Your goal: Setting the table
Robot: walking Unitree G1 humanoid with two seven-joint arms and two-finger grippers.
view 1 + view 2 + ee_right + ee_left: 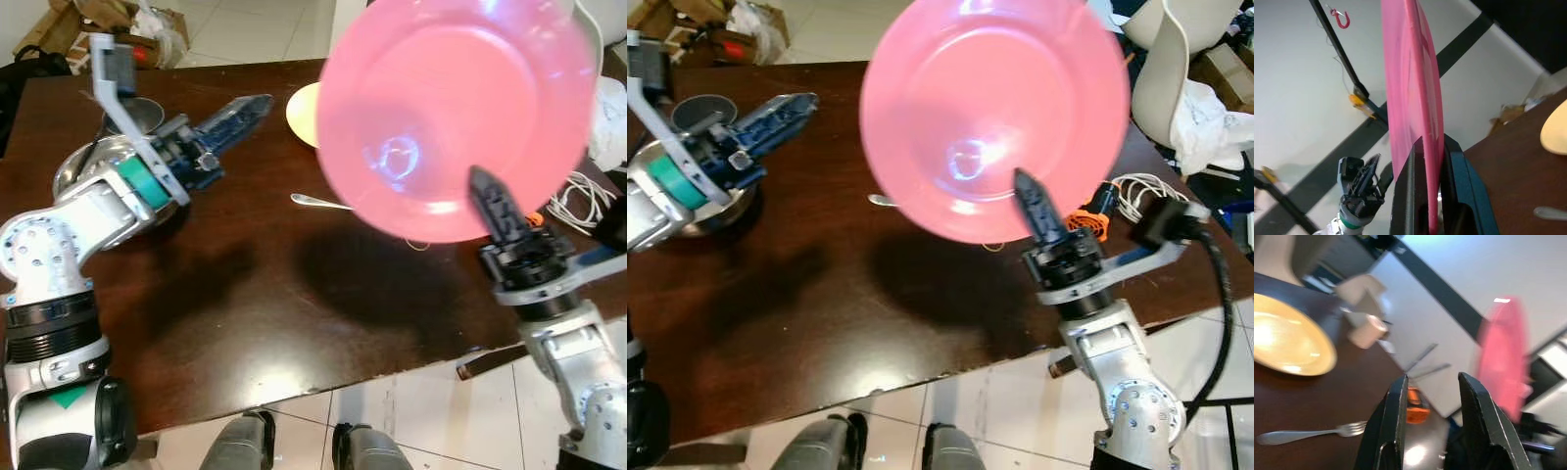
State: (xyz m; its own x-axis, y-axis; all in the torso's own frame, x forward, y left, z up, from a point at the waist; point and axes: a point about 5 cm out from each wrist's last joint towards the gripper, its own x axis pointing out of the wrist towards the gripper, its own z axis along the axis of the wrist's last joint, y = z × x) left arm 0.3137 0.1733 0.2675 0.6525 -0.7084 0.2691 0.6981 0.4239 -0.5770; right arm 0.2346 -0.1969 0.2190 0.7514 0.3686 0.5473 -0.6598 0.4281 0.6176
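Pink plastic plate [994, 117], likely light, stiff and slick, stands on edge above the surface [823, 304], right gripper [1430, 161] pinching its rim; left gripper [1430, 401] spread, empty.

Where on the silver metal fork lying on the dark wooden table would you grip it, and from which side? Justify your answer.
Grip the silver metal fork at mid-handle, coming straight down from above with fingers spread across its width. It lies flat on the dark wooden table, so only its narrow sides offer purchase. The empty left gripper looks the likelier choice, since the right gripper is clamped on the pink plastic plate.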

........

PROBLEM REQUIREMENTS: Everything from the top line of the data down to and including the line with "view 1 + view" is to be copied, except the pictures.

YOUR RESPONSE:
Your goal: Setting the table
Robot: walking Unitree G1 humanoid with two seven-joint arms and two-finger grippers.
view 1 + view 2 + ee_right + ee_left: 

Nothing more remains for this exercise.